Con una lettera del segretario generale, Susanna Camusso, al presidente del Consiglio Renzi a al sottosegretario De Vincenti, la Cgil ritira la propria delegazione al Cnel. "Il governo - spiega - in violazione di precisi obblighi di legge, ha illegittimamente interrotto il funzionamento del Cnel, organo di rilievo costituzionale, prima della conclusione dell’iter di riforma che prevede la cancellazione dell’art. 99 della Costituzione". E' quanto si legge nella stessa missiva diffusa oggi (27 luglio).

Da parte sua, la Cgil "ha richiesto, inascoltata, un supplemento di discussione su come superare il Cnel garantendo alle categorie produttive un canale istituzionale di rapporto con lo Stato, in linea con l’art. 2 della Costituzione che individua nelle formazioni sociali la sede in cui ciascun cittadino può arricchire la propria personalità, e assicurando il rispetto dei Trattati dell’Unione Europea in materia di dialogo sociale".

"La superficialità istituzionale dell’esecutivo ha così prodotto due effetti paradossali: la paralisi del Consiglio e, contemporaneamente, il mantenimento a carico del bilancio pubblico di una spesa annua di circa 9 milioni di euro, destinata ad attività di mera auto-amministrazione. Come suggerito nella nota inviata da Cgil, Cisl e Uil alla presidenza del Consiglio il 23 dicembre 2014 sarebbe stato, invece, necessario un intervento diretto a ridurre all’essenziale le funzioni da affidare ancora al Cnel (quelle di sostegno al dialogo sociale) e a trasferire immediatamente le altre, con Il relativo personale alle pubbliche amministrazioni competenti per materia. In questo modo - si legge ancora - si sarebbero anticipati i risparmi previsti a regime, con la conclusione dell’iter di riforma costituzionale, e create le condizioni per prefigurare un apposito Organismo, estremamente agile e funzionale, di promozione del dialogo sociale".

La lettera dunque prosegue: "La soppressione dell’art. 99 della Costituzione non libera, infatti, l’Italia dall’obbligo di indicare un percorso istituzionale per garantire il “dialogo sociale” ripetutamente richiamato dal Titolo X del Trattato sul funzionamento dell’Unione Europea (articoli 151 e seguenti) e in fase di pieno rilancio da parte dell’attuale presidenza della Commissione europea, come impegno non solo delle istituzioni europee, ma anche dei singoli stati membri.
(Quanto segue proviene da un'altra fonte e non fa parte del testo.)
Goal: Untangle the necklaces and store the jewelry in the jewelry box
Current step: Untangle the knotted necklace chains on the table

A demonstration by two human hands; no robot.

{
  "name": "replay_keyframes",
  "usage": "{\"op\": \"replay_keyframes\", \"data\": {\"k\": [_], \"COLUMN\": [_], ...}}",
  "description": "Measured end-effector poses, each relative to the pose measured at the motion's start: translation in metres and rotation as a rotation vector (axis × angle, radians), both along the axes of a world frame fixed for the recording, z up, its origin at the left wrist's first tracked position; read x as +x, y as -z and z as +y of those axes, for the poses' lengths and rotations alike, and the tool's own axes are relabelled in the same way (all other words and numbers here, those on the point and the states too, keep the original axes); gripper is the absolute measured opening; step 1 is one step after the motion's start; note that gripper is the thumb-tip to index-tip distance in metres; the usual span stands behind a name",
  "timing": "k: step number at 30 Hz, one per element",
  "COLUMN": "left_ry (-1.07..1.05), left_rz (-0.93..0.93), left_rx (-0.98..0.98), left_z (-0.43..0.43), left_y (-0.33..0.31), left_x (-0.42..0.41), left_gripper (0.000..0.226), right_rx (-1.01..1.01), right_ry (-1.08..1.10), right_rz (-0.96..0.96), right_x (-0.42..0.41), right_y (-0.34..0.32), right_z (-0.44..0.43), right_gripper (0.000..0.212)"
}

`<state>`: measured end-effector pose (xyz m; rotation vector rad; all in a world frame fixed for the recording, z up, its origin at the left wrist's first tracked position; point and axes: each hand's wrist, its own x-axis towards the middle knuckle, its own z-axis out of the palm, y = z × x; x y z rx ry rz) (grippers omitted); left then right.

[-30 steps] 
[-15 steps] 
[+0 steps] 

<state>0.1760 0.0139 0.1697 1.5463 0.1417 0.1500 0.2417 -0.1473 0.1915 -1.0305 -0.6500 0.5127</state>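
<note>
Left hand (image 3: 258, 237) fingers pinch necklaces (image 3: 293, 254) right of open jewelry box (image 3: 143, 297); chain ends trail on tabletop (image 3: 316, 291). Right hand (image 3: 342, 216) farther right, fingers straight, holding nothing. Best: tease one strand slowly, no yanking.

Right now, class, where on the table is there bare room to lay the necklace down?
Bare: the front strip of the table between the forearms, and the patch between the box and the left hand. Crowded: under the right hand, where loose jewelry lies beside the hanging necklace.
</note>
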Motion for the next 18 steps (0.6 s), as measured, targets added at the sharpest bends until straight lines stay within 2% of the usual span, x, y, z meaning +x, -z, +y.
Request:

Tale obbligo non appare, del resto, sfuggito neanche in sede di revisione costituzionale: il nuovo testo dell’art. 71 della Costituzione, infatti, al comma 4 recita così: “Al fine di favorire la partecipazione dei cittadini alla determinazione delle politiche pubbliche, la legge costituzionale stabilisce condizioni ed effetti di referendum popolari propositivi e di indirizzo, nonché di altre forme di consultazione, anche delle formazioni sociali"'.

"Ci sarebbe stato perciò modo di individuare una transizione tra l’assetto costituzionale vigente e quello nuovo rispettosa dei Trattati europei e molto meno onerosa per il contribuente, costretto invece, per responsabilità del Governo, a sobbarcarsi per molto tempo ancora un onere inutile. Il Governo ha, infatti, scelto di mantenere fittiziamente in vita il Cnel senza rivederne le competenze, ma impedendone il funzionamento facendo si che, a questo punto, l’Italia sia l’unico paese dell’Unione europea a non disporre di alcun percorso istituzionale che consenta di realizzare il dialogo sociale previsto dai Trattati europei".

Susanna Camusso osserva: "La proroga di tale situazione, per almeno un altro anno, che si configura come un commissariamento affidato agli attuali vertici del Cnel (presidente e segretario generale) che non riscuotono la fiducia delle forze sociali, è politicamente inaccettabile e giuridicamente illegittima. Per tali motivi la Cgil, d’intesa con i suoi consiglieri presenti nell’Assemblea del Cnel, ritira la propria delegazione a far tempo dal 28 luglio 2015. La Cgil si riserva di assumere ogni iniziativa utile per il rispetto delle Leggi della Repubblica e dei Trattati europei", conclude.